Everyone expected SpaceX to come under pressure.
On Aug. 6, about 911.5 million insider shares became eligible for sale following the company’s first lock-up expiration. Traditionally, that kind of event creates meaningful selling pressure as early investors gain the ability to monetize their holdings.
Instead, the opposite happened.
After touching roughly US$108 on Aug. 5, SpaceX rallied to nearly US$138 over the following three trading sessions on exceptionally strong trading volume. Every initial public offering (IPO) is different, and it’s too early to draw sweeping conclusions from a single example. But the market’s reaction raises an important question: has the AI trade entered a new phase?
The first phase of the AI trade was driven by excitement around the technology itself. Increasingly, investors also need to understand how public markets value these companies once they begin trading.
We’ve become accustomed to comparing new IPOs with companies we already understand. Banks are compared with banks. Software companies with software companies. Semiconductor manufacturers with semiconductor manufacturers.
The next generation of AI companies won’t fit neatly into any of those categories.
OpenAI isn’t simply a software business. It’s a research organization, a platform, a computing company and, increasingly, an infrastructure company. Anthropic faces many of the same dynamics. Their products improve at extraordinary speed, but so do their competitors’. Their addressable markets continue to expand, yet so do the capital requirements needed to compete.
That makes traditional valuation metrics much less useful on their own.
Price-to-sales multiples can only tell part of the story when billions of dollars are being invested in computing infrastructure before revenue has fully matured. Discounted cash flow models become highly sensitive when no one can confidently predict what AI pricing, customer behaviour or competitive dynamics will look like five years from now.
That doesn’t mean these companies are overvalued. It means they’re unusually difficult to value.
The recent trading in SpaceX reinforced this point. Once a company enters the public markets, the discussion quickly shifts from what the business could become to how investors value it relative to expectations, peers, institutional ownership and its potential role in long-term portfolios. Those questions — not just the opening-day price — often determine how the story unfolds.
The difference is that AI companies face another challenge that SpaceX largely avoided.
A computing arms race
Every query has a cost. Every improvement in model performance requires more computing power. Every new generation of model demands more advanced chips and more electricity than the generation before it.
That changes the economics entirely.
For years, software investors became accustomed to businesses whose margins improved as they scaled. AI may not follow that path as neatly. The race to build larger, more capable models has become an arms race in computing infrastructure.
Which brings us to the most overlooked investment story in AI.
People often describe AI as a software revolution. In reality, it’s just as much a chips-and-energy revolution. Every advance in AI requires exponentially more computing power, and every increase in computing power requires reliable, affordable electricity. Those aren’t side stories to the AI trade. They are becoming some of its primary drivers.
Without advanced semiconductors, AI doesn’t exist. Without abundant, reliable and affordable electricity, those chips don’t run.

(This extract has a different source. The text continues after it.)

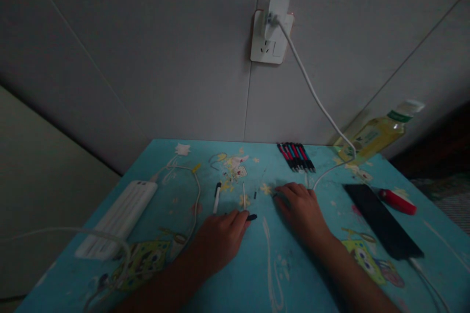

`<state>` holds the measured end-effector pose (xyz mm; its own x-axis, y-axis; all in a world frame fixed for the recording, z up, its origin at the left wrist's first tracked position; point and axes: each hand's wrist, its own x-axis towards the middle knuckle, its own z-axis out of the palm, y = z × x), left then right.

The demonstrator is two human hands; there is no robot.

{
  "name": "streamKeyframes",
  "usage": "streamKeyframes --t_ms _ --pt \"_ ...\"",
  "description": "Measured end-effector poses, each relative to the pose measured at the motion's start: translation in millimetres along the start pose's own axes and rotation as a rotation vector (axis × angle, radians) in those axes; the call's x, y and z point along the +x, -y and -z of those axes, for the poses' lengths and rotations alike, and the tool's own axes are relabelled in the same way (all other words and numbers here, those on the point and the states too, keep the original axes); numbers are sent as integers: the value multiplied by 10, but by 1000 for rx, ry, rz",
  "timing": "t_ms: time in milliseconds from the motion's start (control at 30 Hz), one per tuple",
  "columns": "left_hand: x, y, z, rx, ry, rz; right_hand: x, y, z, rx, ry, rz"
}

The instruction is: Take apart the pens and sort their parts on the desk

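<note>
In the head view my left hand (223,237) is closed around a black pen part (251,217), whose dark end pokes out past the fingers on the right. Just beyond that hand lie a white pen barrel with a black end (217,198) and a thin pale rod like a pen refill (244,195). A tiny black piece (255,195) rests between the two hands. My right hand (299,208) is low over the table, thumb and forefinger curled around a small dark piece (274,195) too small to name.
A row of pens (295,156) lies at the back by the wall. On the left is a white power bank (117,220) with cables. At right are a black phone (382,220), a red object (397,201) and a tilted yellow bottle (378,134). A charger cable (312,90) hangs from the socket.
</note>
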<state>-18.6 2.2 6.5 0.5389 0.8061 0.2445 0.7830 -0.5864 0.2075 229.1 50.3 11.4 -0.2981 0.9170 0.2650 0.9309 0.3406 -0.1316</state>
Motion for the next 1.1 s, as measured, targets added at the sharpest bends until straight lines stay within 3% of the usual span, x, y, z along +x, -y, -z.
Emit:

That’s one reason I’m increasingly interested in the businesses enabling AI rather than focusing exclusively on those building the models.
It also creates opportunities much closer to home.

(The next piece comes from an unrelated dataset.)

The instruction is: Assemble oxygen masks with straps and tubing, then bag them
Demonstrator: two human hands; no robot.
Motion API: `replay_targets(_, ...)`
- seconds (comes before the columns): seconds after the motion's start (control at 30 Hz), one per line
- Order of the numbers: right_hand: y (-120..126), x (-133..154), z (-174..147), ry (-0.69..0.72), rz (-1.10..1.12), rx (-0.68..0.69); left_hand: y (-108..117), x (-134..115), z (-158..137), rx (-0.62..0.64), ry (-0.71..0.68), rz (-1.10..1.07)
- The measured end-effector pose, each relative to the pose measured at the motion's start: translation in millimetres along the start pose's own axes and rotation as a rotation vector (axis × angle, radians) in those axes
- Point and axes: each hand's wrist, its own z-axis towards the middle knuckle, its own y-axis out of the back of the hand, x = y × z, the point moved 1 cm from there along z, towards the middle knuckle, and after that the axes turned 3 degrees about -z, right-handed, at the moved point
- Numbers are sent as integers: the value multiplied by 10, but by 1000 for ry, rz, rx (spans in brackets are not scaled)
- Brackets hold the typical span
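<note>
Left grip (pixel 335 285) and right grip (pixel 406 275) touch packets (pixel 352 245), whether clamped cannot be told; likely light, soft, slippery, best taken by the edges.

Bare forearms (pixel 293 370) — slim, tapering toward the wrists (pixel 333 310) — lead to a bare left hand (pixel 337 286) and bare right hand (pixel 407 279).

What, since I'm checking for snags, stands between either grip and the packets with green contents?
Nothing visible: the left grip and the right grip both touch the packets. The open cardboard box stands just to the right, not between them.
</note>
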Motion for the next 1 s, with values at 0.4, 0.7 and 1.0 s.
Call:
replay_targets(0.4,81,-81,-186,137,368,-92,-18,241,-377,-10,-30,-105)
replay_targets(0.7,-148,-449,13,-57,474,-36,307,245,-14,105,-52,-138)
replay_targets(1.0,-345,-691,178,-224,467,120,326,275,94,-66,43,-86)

North America — and Canada in particular — is unusually well positioned for this phase of the AI trade. Canada combines abundant energy resources, growing investment in data centres, access to critical minerals and a long history of AI research.

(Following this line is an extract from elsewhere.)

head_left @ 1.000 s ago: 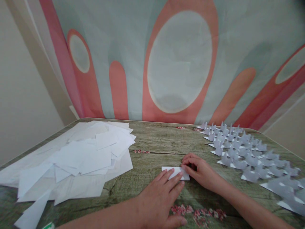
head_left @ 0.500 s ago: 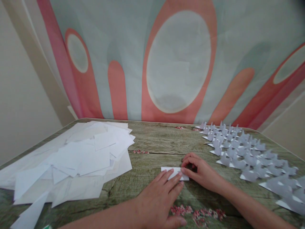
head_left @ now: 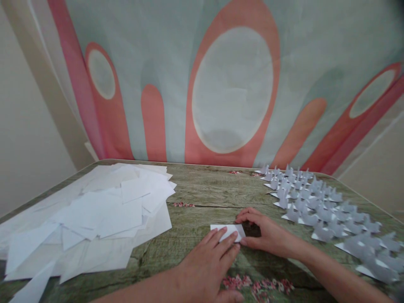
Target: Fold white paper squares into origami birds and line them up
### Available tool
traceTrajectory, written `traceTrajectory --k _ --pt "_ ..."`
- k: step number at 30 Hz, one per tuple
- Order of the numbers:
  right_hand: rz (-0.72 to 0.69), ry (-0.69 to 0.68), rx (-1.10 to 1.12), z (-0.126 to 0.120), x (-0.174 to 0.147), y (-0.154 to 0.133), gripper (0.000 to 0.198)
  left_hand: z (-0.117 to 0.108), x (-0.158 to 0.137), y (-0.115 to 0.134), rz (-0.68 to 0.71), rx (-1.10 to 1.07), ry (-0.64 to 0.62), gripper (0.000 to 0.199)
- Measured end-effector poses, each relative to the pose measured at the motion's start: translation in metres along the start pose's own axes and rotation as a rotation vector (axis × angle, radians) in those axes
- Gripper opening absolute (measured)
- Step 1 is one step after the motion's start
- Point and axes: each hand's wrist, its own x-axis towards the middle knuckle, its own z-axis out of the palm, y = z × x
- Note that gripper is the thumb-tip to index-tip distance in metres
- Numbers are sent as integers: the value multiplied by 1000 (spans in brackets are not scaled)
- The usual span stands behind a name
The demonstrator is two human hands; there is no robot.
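Note:
A small white folded paper strip (head_left: 216, 227) lies on the table in front of me, its right end shaded grey. My left hand (head_left: 210, 259) rests flat over its near side, fingers spread and pressing on the paper. At the strip's right end is my right hand (head_left: 263, 231), with thumb and forefinger apart. The thumb tip touches or nearly touches the near right corner, while the other fingers curl beyond the far edge. My left fingers cover part of the strip.
On the left lies a wide, loose heap of white paper sheets (head_left: 107, 210). Several rows of folded white paper figures (head_left: 318, 202) stand on the right. The wood-patterned table (head_left: 202, 185) carries printed pink flowers, and a patterned curtain (head_left: 175, 126) hangs behind it.
My right thumb and forefinger have spread apart at the strip's right end, where a grey shaded part now shows. My left hand stays on the paper. The view has shifted slightly.

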Motion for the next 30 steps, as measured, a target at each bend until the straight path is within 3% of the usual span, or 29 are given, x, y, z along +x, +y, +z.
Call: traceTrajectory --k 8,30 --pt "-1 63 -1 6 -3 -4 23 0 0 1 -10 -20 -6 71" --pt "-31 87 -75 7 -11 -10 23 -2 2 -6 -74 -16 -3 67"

Silicon Valley may produce many of the headline companies, but the infrastructure supporting AI will increasingly be built across the continent.
For advisors, that broadens the conversation considerably. Clients will inevitably ask whether they should buy the next OpenAI IPO. A better question is whether they’re getting enough exposure to the broader AI ecosystem.
That includes semiconductor companies, networking businesses, energy producers, utilities, data centre operators, enterprise software providers and the infrastructure required to support exponential growth in computing demand.
History suggests those ecosystems often create as much value as the platforms themselves.
The internet produced Amazon, but it also produced Cisco, Equinix and thousands of companies that built the digital economy.
AI is unlikely to be any different.
That’s why the next AI IPO cycle isn’t simply about identifying tomorrow’s biggest public company. It’s about understanding how the AI trade itself is evolving: from software to infrastructure, from possibility to profitability and from private-market expectations to public-market discipline.
Successful investing has never been about chasing the most exciting story. It’s about recognizing when the market begins asking different questions. That’s exactly where the AI trade is today.
Jay Bala is founder, CEO and senior portfolio manager at AIP Asset Management.